How do you create an internet archive of all human knowledge?
BREWSTER KAHLE: Boy, it's - everything digital is just completely ephemeral, whether it's formats that go out of date, like those floppies - just try to run it - or a CD. Find somebody that has a DVD player. I mean, it's just - it's starting to get such that things that are really recent are just going away.
MANOUSH ZOMORODI, HOST:
This is Brewster Kahle.
KAHLE: The average life of a webpage before it's either changed or deleted is a hundred days. That's it. I think it was kind of a cruel joke to call webpages pages because you would think of them as lasting a long time, you know, Gutenberg Bibles and all of that kind of thing, and nope.
(SOUNDBITE OF MUSIC)
ZOMORODI: Brewster knew this was going to be a problem - disappearing websites, missing chapters of the internet. He knew this way back in 1996, and that is why he created the Internet Archive. As we heard, it's where Caper In The Castro can still be found, and over the years, the archives mission has expanded, saving old books and movies, TV shows and music.
KAHLE: The idea is to try to build the library of everything - the Library of Alexandria for the digital age. We can make all the books, music, video, webpages, software, everything ever published by people available to anybody curious enough to want to have access to it. That was the dream of the internet, and the Internet Archive is a part of making that dream come true.

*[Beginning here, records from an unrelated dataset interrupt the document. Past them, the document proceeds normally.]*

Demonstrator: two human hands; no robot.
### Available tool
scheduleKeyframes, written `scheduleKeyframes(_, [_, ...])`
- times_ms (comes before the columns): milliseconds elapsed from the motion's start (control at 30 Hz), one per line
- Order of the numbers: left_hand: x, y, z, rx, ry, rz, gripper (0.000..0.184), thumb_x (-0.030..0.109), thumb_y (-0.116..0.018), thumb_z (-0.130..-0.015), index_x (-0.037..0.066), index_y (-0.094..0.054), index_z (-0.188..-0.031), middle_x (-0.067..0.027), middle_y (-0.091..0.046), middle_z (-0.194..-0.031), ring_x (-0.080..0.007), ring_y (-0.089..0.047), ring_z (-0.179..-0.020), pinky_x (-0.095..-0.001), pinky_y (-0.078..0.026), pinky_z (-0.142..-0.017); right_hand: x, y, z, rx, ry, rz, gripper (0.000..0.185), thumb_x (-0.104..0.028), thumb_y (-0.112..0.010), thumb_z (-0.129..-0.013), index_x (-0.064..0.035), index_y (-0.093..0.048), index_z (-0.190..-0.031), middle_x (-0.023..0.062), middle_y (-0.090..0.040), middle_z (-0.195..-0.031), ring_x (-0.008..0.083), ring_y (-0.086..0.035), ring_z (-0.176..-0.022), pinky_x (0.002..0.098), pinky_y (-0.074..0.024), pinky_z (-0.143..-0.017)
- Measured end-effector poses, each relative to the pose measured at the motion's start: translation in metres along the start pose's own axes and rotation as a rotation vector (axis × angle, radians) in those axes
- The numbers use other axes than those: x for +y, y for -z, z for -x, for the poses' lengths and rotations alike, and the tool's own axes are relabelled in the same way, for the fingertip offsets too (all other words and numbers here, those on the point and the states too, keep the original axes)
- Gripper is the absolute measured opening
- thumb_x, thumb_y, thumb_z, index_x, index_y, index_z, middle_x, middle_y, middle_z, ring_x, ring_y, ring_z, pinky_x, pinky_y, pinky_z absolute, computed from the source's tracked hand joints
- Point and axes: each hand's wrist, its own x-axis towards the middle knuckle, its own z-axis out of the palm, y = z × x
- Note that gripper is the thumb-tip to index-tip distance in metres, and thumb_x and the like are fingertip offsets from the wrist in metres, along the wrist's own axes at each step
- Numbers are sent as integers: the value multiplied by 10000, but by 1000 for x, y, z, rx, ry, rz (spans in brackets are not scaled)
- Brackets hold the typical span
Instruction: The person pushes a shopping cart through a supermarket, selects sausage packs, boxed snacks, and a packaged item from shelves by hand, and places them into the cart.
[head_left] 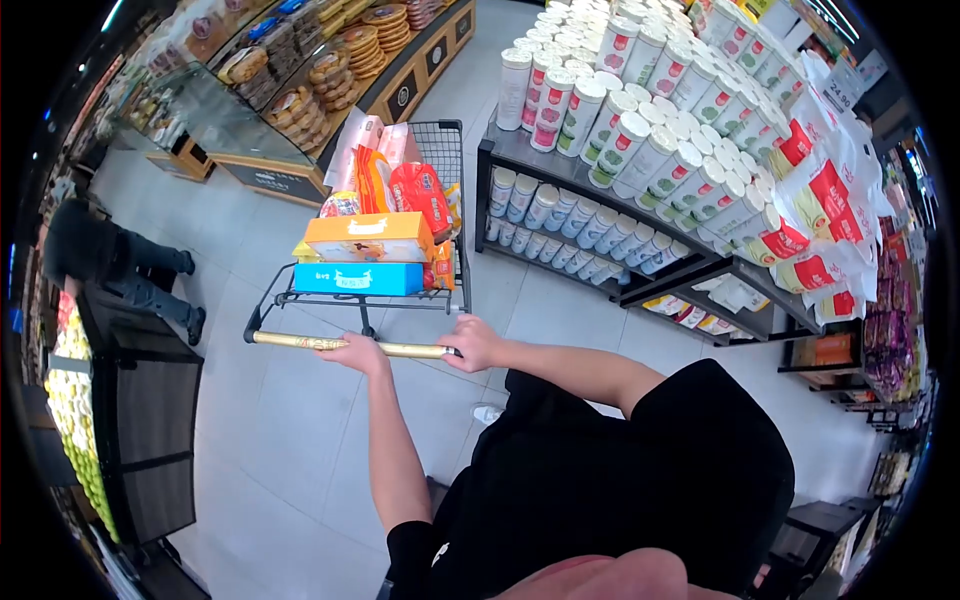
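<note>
A black wire shopping cart (452, 150) stands in front of me, with a gold-coloured handle bar (285, 340). Near the bar's middle, my left hand (358, 354) is closed on it, the palm side hidden. My right hand (474, 343) wraps round the bar's right end, close to the cart frame. At the near side of the cart lie a blue box (358, 280) and, behind it, an orange box (370, 238). Red packages (420, 195) and pink packs (365, 132) are piled farther forward.
To the right, a black shelf unit (560, 160) carries rows of white canisters (630, 140) and bags. Bakery shelving (265, 178) curves along the front left. A fruit stand (150, 400) is at left, beside a person in dark clothes (110, 250). Grey tiled floor (270, 430) runs between.
</note>
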Motion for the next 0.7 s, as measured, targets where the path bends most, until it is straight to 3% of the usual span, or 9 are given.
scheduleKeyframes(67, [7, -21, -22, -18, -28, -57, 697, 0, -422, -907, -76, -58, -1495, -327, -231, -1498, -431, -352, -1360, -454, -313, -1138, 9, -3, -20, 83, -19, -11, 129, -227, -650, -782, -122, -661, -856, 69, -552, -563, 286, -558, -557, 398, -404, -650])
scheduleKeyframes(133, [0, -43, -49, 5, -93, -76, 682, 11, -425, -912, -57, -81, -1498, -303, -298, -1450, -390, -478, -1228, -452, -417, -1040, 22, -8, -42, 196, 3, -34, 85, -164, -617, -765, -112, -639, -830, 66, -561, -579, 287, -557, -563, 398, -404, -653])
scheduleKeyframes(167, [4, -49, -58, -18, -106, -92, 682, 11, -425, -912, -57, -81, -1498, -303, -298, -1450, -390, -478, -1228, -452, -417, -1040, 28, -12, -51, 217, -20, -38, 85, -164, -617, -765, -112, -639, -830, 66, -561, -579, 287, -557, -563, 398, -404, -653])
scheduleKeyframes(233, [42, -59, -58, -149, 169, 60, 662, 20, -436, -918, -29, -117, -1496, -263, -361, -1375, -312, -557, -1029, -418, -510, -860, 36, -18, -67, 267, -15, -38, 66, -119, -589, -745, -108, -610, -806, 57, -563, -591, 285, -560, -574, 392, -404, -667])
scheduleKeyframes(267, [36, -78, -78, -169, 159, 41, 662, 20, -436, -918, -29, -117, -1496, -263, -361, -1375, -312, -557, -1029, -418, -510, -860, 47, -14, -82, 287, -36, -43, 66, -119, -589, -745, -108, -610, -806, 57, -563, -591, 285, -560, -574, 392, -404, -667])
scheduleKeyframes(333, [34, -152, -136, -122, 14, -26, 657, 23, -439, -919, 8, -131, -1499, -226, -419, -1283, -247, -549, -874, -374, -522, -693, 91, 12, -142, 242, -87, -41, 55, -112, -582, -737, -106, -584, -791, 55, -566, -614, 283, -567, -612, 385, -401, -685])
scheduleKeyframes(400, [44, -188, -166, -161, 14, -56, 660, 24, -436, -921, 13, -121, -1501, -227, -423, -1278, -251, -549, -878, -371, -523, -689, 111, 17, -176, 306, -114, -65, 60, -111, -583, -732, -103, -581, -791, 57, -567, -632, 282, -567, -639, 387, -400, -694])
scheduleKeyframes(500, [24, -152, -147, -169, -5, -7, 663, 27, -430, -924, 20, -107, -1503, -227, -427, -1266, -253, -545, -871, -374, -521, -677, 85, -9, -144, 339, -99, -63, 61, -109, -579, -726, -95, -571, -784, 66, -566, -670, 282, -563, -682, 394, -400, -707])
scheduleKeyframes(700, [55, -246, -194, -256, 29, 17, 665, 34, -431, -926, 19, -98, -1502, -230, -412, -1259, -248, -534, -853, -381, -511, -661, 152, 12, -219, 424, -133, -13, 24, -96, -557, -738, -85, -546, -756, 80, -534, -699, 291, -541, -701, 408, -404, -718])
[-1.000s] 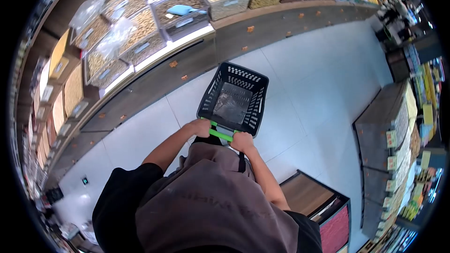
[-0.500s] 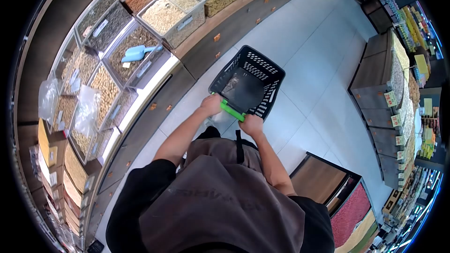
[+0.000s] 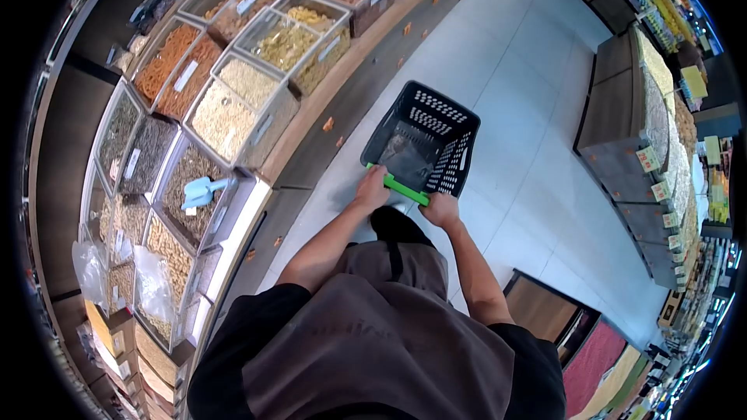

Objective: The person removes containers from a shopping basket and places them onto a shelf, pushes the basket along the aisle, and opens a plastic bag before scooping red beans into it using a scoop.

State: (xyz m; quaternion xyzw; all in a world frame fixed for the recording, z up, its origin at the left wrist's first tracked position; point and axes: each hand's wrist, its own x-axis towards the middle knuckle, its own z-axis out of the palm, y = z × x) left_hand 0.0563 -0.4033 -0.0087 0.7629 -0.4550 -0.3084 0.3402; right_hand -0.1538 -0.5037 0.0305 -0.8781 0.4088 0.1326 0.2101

ZOMORODI: Which is a lofty goal and a huge endeavor because, how does someone even begin to back up the internet? Brewster started by building something he called the Wayback Machine.
KAHLE: Yes, the - probably the most used and important part of the Internet Archive right now is the Wayback Machine, where we have collected webpages by going and basically clicking every web link on every webpage every two months. So if you go to archive.org and type in a URL, we'll show you different versions of that URL over time. We collect about a billion URLs every day, and we're finding that it's really important to journalists that are trying to find what actually happened. Lawyers love it because they can use it to say, hey. You said this before, and now you're not saying that. It's the only record often.
ZOMORODI: Yeah. And you can dig up information that someone's deleted.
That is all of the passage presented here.